Starring Thomas Mann, RJ Cyler and Olivia Cooke as lanky, self-loathing narrator Greg Graines, his co-worker Earl Jackson and former childhood friend, Rachel Kushner respectively, this film gives me the same feeling that I had when I first watched Marc Webb's 500 Days of Summer (starring Joseph Gordon-Levitt and Zoey Deschanel) in terms of its screenplay. Based on a novel written by Jesse Andrews himself, this is the story of three high school misfits who have to face the art of adulting and death in middle-class Pittsburgh. When Greg is forced to befriend a classmate who is diagnosed with stage IV leukemia, that's where the story takes its course. You'd think that, judging from the title, it's a tear-jerker film that will make you weep throughout — guess what, it's not! There is actually laughter in this film. Yes, you heard that right — there are laughter and insightful jokes that make it easier for me to enjoy the film and characters overall. After all, at one point, we are Greg Graines, the awkward, invisible high school kid who doesn't know how to handle adulting and emotional situation.

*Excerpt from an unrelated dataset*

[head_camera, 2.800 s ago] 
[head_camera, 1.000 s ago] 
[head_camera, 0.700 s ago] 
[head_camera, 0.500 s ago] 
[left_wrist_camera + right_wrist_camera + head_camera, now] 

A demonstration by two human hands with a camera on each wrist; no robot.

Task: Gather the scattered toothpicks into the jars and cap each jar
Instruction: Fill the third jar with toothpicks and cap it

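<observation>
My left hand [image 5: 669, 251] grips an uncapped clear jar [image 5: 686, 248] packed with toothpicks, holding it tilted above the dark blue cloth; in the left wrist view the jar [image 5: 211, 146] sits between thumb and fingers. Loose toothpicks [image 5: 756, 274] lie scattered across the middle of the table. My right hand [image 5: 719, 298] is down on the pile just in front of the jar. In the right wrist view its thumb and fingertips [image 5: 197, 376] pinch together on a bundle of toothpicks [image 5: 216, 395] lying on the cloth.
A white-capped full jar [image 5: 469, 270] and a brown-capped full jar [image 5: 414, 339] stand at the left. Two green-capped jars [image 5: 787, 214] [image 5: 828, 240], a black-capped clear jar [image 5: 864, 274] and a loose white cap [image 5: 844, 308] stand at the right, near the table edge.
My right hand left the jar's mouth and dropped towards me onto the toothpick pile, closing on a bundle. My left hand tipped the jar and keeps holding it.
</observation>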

For someone who has not read the book herself, the film itself is not a bad one. I actually like it and I did not regret watching it. Please, please please do not compare this to John Green's The Fault In Our Stars because one, I have not watched (and have no interest) in TFIOS and second, my gut personally thinks Me and Earl and The Dying Girl is actually more fitting for my taste.

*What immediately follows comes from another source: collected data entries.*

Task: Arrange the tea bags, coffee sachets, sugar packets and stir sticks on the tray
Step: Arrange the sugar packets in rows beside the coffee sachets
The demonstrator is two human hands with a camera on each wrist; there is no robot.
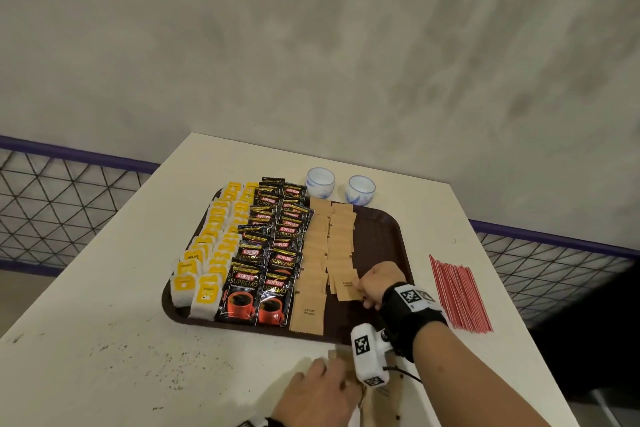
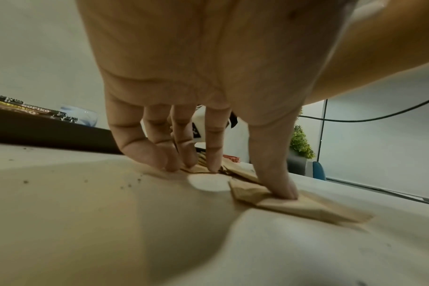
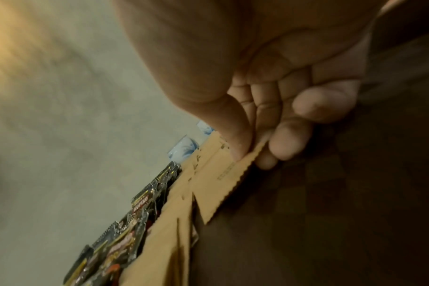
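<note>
A dark brown tray holds rows of yellow tea bags, black coffee sachets and brown sugar packets. My right hand pinches one sugar packet at the near end of the right sugar row; thumb and forefinger grip its serrated edge. My left hand rests on loose sugar packets lying on the table in front of the tray, with straight fingers and thumb pressing down. Red stir sticks lie on the table right of the tray.
Two white-and-blue cups stand behind the tray. The white table ends close at right and back; a wire-mesh railing and grey wall lie beyond. A green plant stands past the table's right side.
</note>
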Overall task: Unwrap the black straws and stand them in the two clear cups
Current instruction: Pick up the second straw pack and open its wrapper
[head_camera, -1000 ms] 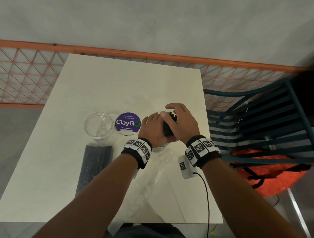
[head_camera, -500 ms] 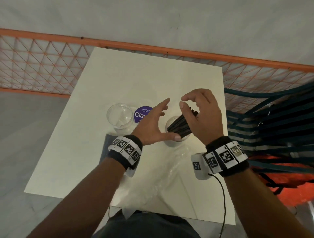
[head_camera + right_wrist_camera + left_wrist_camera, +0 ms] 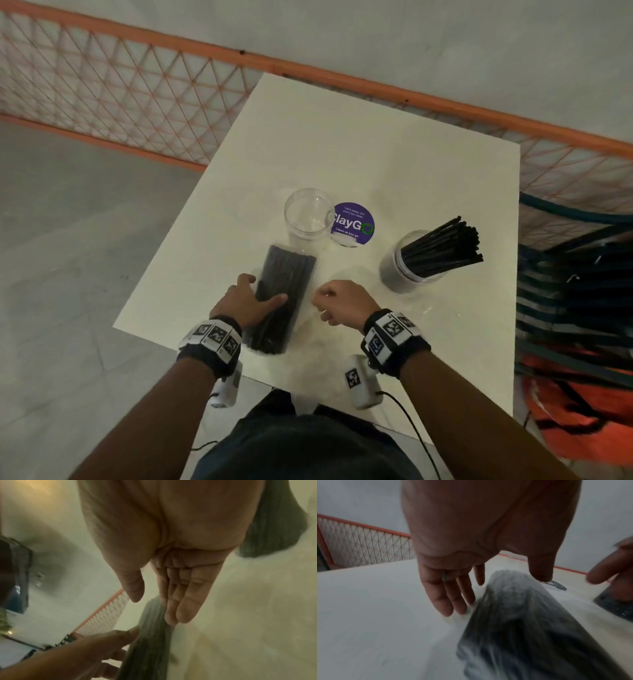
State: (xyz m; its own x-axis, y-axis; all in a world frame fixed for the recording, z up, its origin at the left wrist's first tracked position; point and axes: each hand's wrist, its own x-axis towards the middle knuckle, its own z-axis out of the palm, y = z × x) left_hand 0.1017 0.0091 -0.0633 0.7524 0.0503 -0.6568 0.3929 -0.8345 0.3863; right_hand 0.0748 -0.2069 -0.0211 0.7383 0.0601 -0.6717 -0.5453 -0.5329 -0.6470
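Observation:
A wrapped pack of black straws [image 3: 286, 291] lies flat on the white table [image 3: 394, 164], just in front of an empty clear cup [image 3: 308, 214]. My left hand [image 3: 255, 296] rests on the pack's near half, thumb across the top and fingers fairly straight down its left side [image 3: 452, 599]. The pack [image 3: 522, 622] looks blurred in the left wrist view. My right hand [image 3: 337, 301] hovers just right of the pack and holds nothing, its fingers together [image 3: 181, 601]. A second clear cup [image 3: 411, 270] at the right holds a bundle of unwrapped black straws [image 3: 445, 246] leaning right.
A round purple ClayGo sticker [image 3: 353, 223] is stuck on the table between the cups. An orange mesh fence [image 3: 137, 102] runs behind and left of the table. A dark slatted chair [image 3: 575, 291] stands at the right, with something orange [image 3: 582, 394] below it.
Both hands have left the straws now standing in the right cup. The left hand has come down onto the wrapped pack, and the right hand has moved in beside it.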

Directed and Written by Richard Ayoade

Running time 97 minutes

An underrated British coming-of-age film, Submarine tells the story of 15-year old Oliver Tate whose live in Swansea is preoccupied by two very big ambitions clogging his mind: one, his infatuation with pyromaniac classmate Jordana Bevan (and the urge to lose his virginity before his next birthday) and two, to save his parents' marriage. After a plan suggested by Jordana backfires, Oliver began his duty as "the best boyfriend ever" while at the same time, keep his parents' sex life under surveillance in case of potential fallout. The film mold itself as a journey about growing up without wanting to grow older, an example given by Oliver who seemingly avoids confrontation and emotional events surrounding him and the person he supposedly has to support. It's a film about the raw innocence and stupidity of a clueless, infatuated boy trying to progress through life even if he doesn't want or know how to. It is dark, it's ridiculous and definitely feels like a classic.

Honorary Mention

Directed by Peter Jackson / Written by Peter Jackson, Fran Walsh and Philippa Boyens

Running time 135 minutes

I just cannot not mention The Lovely Bones (based on a novel by Alice Sebold entitled the same). Even though it may sound weird to some that I have included The Lovely Bones in the list, I find that it's worth mentioning because coming of age is defined by a story about the growth of a protagonist from young to adulthood. In the case of The Lovely Bones, the concept of it is defined through the death of Susie Salmon and her journey into finally letting go of things and accepting the reality that she is no longer in the same universe as her family. The art of letting go is also seen from Susie's family, particularly from her dad who became obsessed with finding out the truth behind his daughter's death. It's an absolutely breathtaking, beautifully crafted film about grief, forgiveness and letting go.